So we need some kind of high-level classification that the vIOMMU must
communicate to the physical one. Each IOMMU flavor would get a unique,
global identifier, simply to make sure that vIOMMU and pIOMMU speak the
same language. For example:

0x65776886 "AMDV" AMD IOMMU
0x73788476 "INTL" Intel IOMMU
0x83515748 "S390" s390 IOMMU
0x83777785 "SMMU" ARM SMMU
etc.

It needs to be a global magic number that everyone can recognize. Could be
as simple as 32-bit numbers allocated from 0. Once we have a global magic
number, we can use it to differentiate architecture-specific details.

struct pasid_table_info {
	__u64 ptr;
	__u64 size;		/* Is it number of entry or size in
				   bytes? */

	__u32 model;		/* magic number */
	__u32 variant;		/* version of the IOMMU architecture,
				   maybe? IOMMU-specific. */
	__u8 opaque[];		/* IOMMU-specific details */
};

And then each IOMMU or page-table code can do low-level validation of the
format, by reading the details in 'opaque'. I assume that for Intel this
would be empty. But for instance on ARM SMMUv3, PASID table can have
either one or two levels, and vIOMMU would specify which one of the three
available formats it is using.

struct pasid_table_info_smmu {
	/*
	 * In 'opaque', architecture details only the IOMMU driver should
	 * be caring about.
	 */
	__u8 s1fmt;
	__u8 s1dss;
}

If the physical SMMU doesn't implement the particular PASID table format,
it should reject the bind.

This would allow to keep architecture details outside of VFIO core (as
well as virtio in my case), and only have vIOMMU and pIOMMU understand
those details.

> 
> For invalidation, I've following info in in pseudo code.
> struct iommu_svm_tlb_invalidate_info
> {
>        __u32 inv_type;
> #define IOTLB_INV			(1 << 0)
> #define EXTENDED_IOTLB_INV		(1 << 1)
> #define DEVICE_IOTLB_INV		(1 << 2)
> #define EXTENDED_DEVICE_IOTLB_INV	(1 << 3)
> #define PASID_CACHE_INV		(1 << 4)
>        __u32 pasid;
>        __u64 addr;
>        __u64 size;
>        __u8 granularity;
> #define DEFAULT_INV_GRN        0
> #define PAGE_SELECTIVE_INV     (1 << 0)
> #define PASID_SELECVIVE_INV    (1 << 1)
>        __u64 flags;
> #define INVALIDATE_HINT_BIT    (1 << 0)
> #define GLOBAL_HINT_BIT        (1 << 1)
> #define DRAIN_READ_BIT         (1 << 2)
> #define DRAIN_WRITE_BIT        (1 << 3)
> #define DEVICE_TLB_GLOBAL_BIT  (1 << 4)
>        __u8 mip;
>        __u16 pfsid;
> };

This would also benefit from being split into generic and architectural
parts. Former would be defined in VFIO, latter would be in the IOMMU driver.

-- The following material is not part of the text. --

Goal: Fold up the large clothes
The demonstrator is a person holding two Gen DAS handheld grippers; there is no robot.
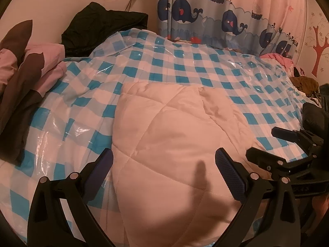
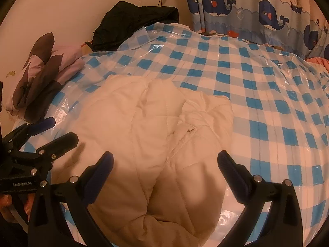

struct tlb_invalidate_info
{
	__u8 granularity
#define DEFAULT_INV_GRN		0	/* What is default? */
#define PAGE_SELECTIVE_INV	(1 << 0)
#define PASID_SELECTIVE_INV	(1 << 1)
	__u32 pasid;
	__u64 addr;
	__u64 size;

	/* Since IOMMU format has already been validated for this table,
	   the IOMMU driver knows that the following structure is in a
	   format it knows */
	__u8 opaque[];
};

struct tlb_invalidate_info_intel
{
	__u32 inv_type;
	...
	__u64 flags;
	...
	__u8 mip;
	__u16 pfsid;
};

> Although your proposal is for userspace driver SVM usage while mine is
> for  SVM usage in virtual machine, there should be a chance to make the
> channel meet our request. And I think it would be more acceptable. So I'd
> like to see your comments if we define the channel as following definition.
> If any better solution, pls feel free let me know.
> 
> struct vfio_device_svm {
>        __u32   argsz;
> #define VFIO_SVM_BIND_PASIDTP           (1 << 0)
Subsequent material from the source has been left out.